How to use the real power of copywriting
Chris Silvestri
Founder @ Conversion Alchemy | Message-market fit for B2B SaaS | Make your value impossible to ignore and join the conversation already happening in your customers’ heads. | ???Host of The Message-Market Fit podcast
Hey there from Thailand ???. Still a couple of weeks left to enjoy my time here, and while I’m sitting poolside, about to get into an ice bath, I got to think about power and control. How do they relate to the copy we write and to how we influence people?
There’s a great scene in the TV show Billions, where Mike Prince shares his advice with an employee. The two had an affair, and as Mike is about to embark on his US presidential campaign, the employee is worried about the snowballing effects that event might have on her personal life.
What Prince says is a masterclass in stoicism:
“There are people that things happen to, and there are people that make things happen. And you need to land on which one you wanna be. When you do that, when you decide what you wanna feel - that is the true source of power. When you get there, people will see what you want them to see on your face. Most people never figure this pout, the ones that do, they get to run the world.” - Mike Prince, Billions
It’s about agency, control, and how personal choices can influence our trajectory.
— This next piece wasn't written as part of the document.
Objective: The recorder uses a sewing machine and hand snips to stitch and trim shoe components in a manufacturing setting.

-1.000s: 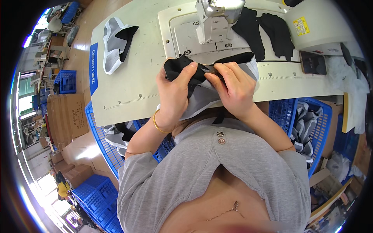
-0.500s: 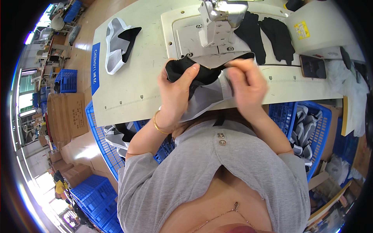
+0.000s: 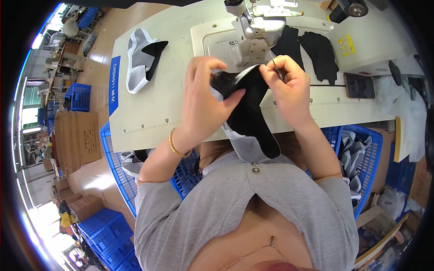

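Head view: black-and-grey fabric piece (image 3: 251, 106) in both my hands

The piece hangs between me and the sewing machine (image 3: 257, 36), its lower end over the near edge of the table (image 3: 158, 106). My left hand (image 3: 203, 97) grasps its left side, thumb across the black cloth, fingers blurred at the tips. My right hand (image 3: 288, 86) pinches its far right corner and also has a slim dark tool (image 3: 275, 67) between the fingers. Far left on the table lies a similar grey-and-white piece (image 3: 141, 58); right of the machine are black fabric pieces (image 3: 318, 54), then a dark phone (image 3: 360, 86). Blue baskets (image 3: 108, 149) stand below, left and right.
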A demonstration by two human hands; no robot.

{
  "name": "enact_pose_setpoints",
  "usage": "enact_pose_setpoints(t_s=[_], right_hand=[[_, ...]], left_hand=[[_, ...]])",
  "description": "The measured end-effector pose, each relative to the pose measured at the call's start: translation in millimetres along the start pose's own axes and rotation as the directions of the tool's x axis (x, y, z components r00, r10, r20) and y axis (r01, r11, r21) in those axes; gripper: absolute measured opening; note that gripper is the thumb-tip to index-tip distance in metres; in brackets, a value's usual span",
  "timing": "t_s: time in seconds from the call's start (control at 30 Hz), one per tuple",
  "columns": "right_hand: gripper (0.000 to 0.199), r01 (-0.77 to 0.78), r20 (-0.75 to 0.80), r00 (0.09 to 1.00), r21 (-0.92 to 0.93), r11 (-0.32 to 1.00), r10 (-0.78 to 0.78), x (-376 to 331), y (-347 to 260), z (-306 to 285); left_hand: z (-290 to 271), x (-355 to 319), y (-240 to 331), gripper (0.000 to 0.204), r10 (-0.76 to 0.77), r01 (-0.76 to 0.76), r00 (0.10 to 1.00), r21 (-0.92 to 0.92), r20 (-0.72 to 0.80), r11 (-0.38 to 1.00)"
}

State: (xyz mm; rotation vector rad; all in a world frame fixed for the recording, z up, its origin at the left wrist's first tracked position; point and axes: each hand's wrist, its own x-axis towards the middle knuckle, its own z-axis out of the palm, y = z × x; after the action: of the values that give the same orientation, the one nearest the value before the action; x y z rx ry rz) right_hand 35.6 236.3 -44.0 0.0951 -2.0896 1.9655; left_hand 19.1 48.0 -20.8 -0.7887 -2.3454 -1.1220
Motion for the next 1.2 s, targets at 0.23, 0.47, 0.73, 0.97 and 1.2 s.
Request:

And that of our customers.
There’s so much to take away from this when it comes to copywriting and influence. Here are my two cents…
With lots of power comes great responsibility. With our copy we are deciding what we want other people to feel. Effective copy taps into the emotional needs and desires of our audience, and a great copywriter understands the psychology behind the choices they make. This gives us a lot of power - but we have to take responsibility for it too.
I wish more businesses saw copywriting as the source of power it truly is.
In the meantime I can only do my best, try to do great work, and let it speak for itself.
Good questions I’m asking myself you should too, at all times:
What emotional response do I want from my clients? How am I making sure my audience sees “what I want them to see” (in my brand/service)?
?? 3 things to get better at copywriting
1. Check your information density
A recent paper explores how to better use AI to summarize content. Specifically it looks at information density. In the prompts they ask AI to constantly re-write the summary while adding what they call “missing entities” to make the summary more info packed.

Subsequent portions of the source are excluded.